I’ve always found him one of the most profoundly inspiring of sages who appear to know what the ascended state is.
His predicament, I believe, was how do I communicate what is ultimately incommunicable to people who won’t know what I’m talking about?
Here are several passages from him, that probably describe his ascent from Brahmajnana to Sahaja, but I’m not absolutely certain. Meanwhile, enjoy Pseudo-Dionysius!
(I know. I know. I take you to all the best places!)
Pseudo-Dionysius in Cohn Luibheid, trans., Pseudo-Dionysus, His Complete Works. New York and Mahwah: Paulist Press, 1989, 52-3 and 138-9.
And there we shall be, our minds away from passion and from earth, and we shall have a conceptual gift of light from him and, somehow, in a way we cannot know, we shall be united with him and, our understanding carried away, blessedly happy…. Marvellously, our minds will be like those in the heavens above. We shall be “equal to angels and sons of God, being sons of the resurrection.” (1) …
I pray we could come to this darkness, so far above light! If only we lacked sight and knowledge so as to see, so as to know, unseeing and unknowing, that which lies beyond all vision and knowledge. For this would be really to see and to know: to praise the Transcendent One in a transcending way, namely through the denial of all beings. [Neti, neti – leading to Brahmajnana.] …

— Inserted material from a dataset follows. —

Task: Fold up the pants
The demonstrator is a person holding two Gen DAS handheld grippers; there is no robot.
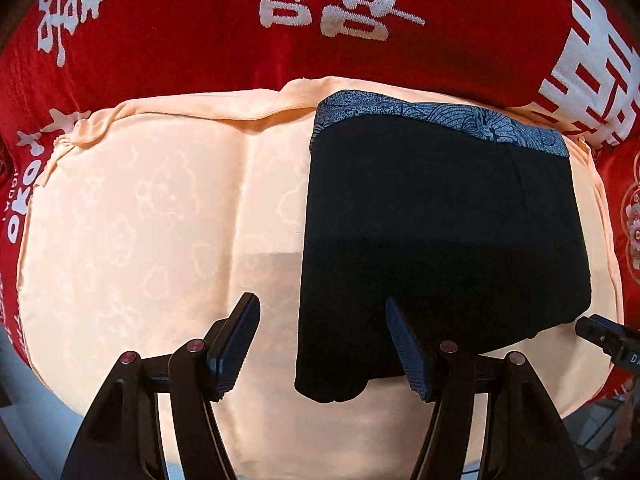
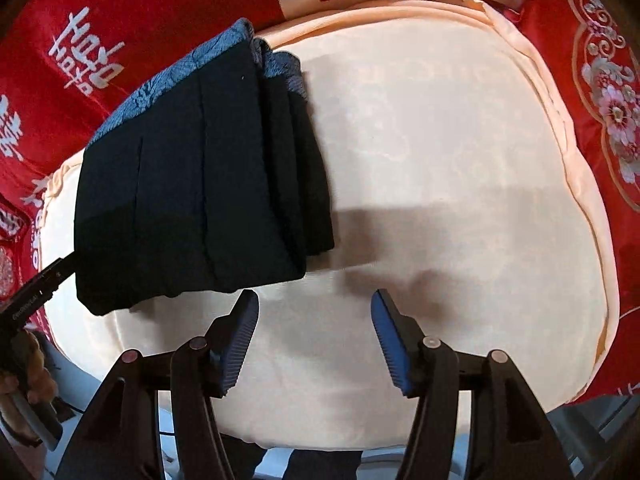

Now as we climb from the last things up to the most primary we deny all things so that we may unhiddenly know that unknowing which itself is hidden from all those possessed of knowing amid all beings, so that we may see above being that darkness concealed from all the light among beings. … As we plunge into that darkness which is beyond intellect, we shall find ourselves not simply running short of words but actually speechless and unknowing. …
The fact is that the more we take flight upward, the more our words are confined to the ideas we are capable of forming; so that now as we plunge into that darkness which is beyond intellect, we shall find ourselves not simply running short of words but actually speechless and unknowing. …
The more [the mind] climbs, the more language falters, and when it has passed up and beyond the ascent, it will turn silent completely, since it will finally be at one with him who is indescribable. [Probably Ascension, but not absolutely certain.]
Footnotes
(1) The Resurrection being Ascension.